Postby DeeCee » Fri Dec 31, 2010 10:09 am

hjag wrote:I'm not sure how applicable this might be to you, but the biggest obstacle I had to overcome was my testing anxiety.

That being said, one way to prepare yourself for this is to do 30, as opposed to 35 minute sections. That way, if a panic attack hits mid-section, you'll know that you work sufficiently fast to overcome to lost time. Studying in a noisy environment is also a good idea.

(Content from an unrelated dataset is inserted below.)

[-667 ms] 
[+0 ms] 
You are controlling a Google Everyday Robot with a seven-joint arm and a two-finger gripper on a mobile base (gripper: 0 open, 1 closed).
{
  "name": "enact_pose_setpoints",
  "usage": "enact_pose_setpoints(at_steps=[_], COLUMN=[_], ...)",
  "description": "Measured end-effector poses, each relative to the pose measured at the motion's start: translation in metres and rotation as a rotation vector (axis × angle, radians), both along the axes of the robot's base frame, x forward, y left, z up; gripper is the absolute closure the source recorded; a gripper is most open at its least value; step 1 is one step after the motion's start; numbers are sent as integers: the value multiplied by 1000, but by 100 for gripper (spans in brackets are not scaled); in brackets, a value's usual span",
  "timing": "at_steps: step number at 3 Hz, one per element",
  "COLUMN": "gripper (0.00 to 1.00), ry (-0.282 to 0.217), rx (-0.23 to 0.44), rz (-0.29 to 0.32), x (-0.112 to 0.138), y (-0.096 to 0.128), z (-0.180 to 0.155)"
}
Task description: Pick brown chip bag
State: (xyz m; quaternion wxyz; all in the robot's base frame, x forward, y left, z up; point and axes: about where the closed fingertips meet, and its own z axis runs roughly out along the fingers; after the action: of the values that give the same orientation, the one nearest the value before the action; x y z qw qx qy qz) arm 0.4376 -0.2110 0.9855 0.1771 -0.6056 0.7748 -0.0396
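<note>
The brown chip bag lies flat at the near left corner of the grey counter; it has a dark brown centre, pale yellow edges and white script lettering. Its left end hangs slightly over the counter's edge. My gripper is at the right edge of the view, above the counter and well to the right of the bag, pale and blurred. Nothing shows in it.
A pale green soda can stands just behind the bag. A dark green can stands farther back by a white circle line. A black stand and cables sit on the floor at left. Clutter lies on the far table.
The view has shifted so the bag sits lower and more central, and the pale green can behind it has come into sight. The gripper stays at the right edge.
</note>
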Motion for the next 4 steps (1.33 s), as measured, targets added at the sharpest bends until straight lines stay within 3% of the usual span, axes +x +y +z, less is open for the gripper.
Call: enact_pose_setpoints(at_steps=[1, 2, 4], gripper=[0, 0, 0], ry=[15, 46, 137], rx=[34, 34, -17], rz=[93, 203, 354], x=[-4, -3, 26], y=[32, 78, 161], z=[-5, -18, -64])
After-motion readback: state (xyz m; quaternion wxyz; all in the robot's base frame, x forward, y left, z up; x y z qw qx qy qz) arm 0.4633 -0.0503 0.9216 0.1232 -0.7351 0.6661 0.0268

Believe me, on testing day, you will be surrounded by coughers, pencil tappers, or noisy writers, and it can be incredibly distracting in a quiet testing room.

Also, I'm not sure your poll will really say anything meaningful because while most people might find RC the most difficult to improve on, if you're already a good reader, you won't have to practice much to master this section.
In general, people will say that
- Logic games are easiest to improve dramatically on (from your diagnostic).
- Reading comp. is the section you'll see the least and the slowest improvement on.
- Logical reasoning is just so-so. I rarely hear people say this is their best section, which tends to be either RC or LGs.


I think what bothered me the most was the proctors constantly walking around the desks. My proctors literally walked around non-stop and stared at what everyone was doing for 5 hours, and it was kind of annoying. So yeah, just get used to taking PTs in a noisy or bustling area so that you learn to ignore these things, because learning to tolerate movements and noises would have helped me.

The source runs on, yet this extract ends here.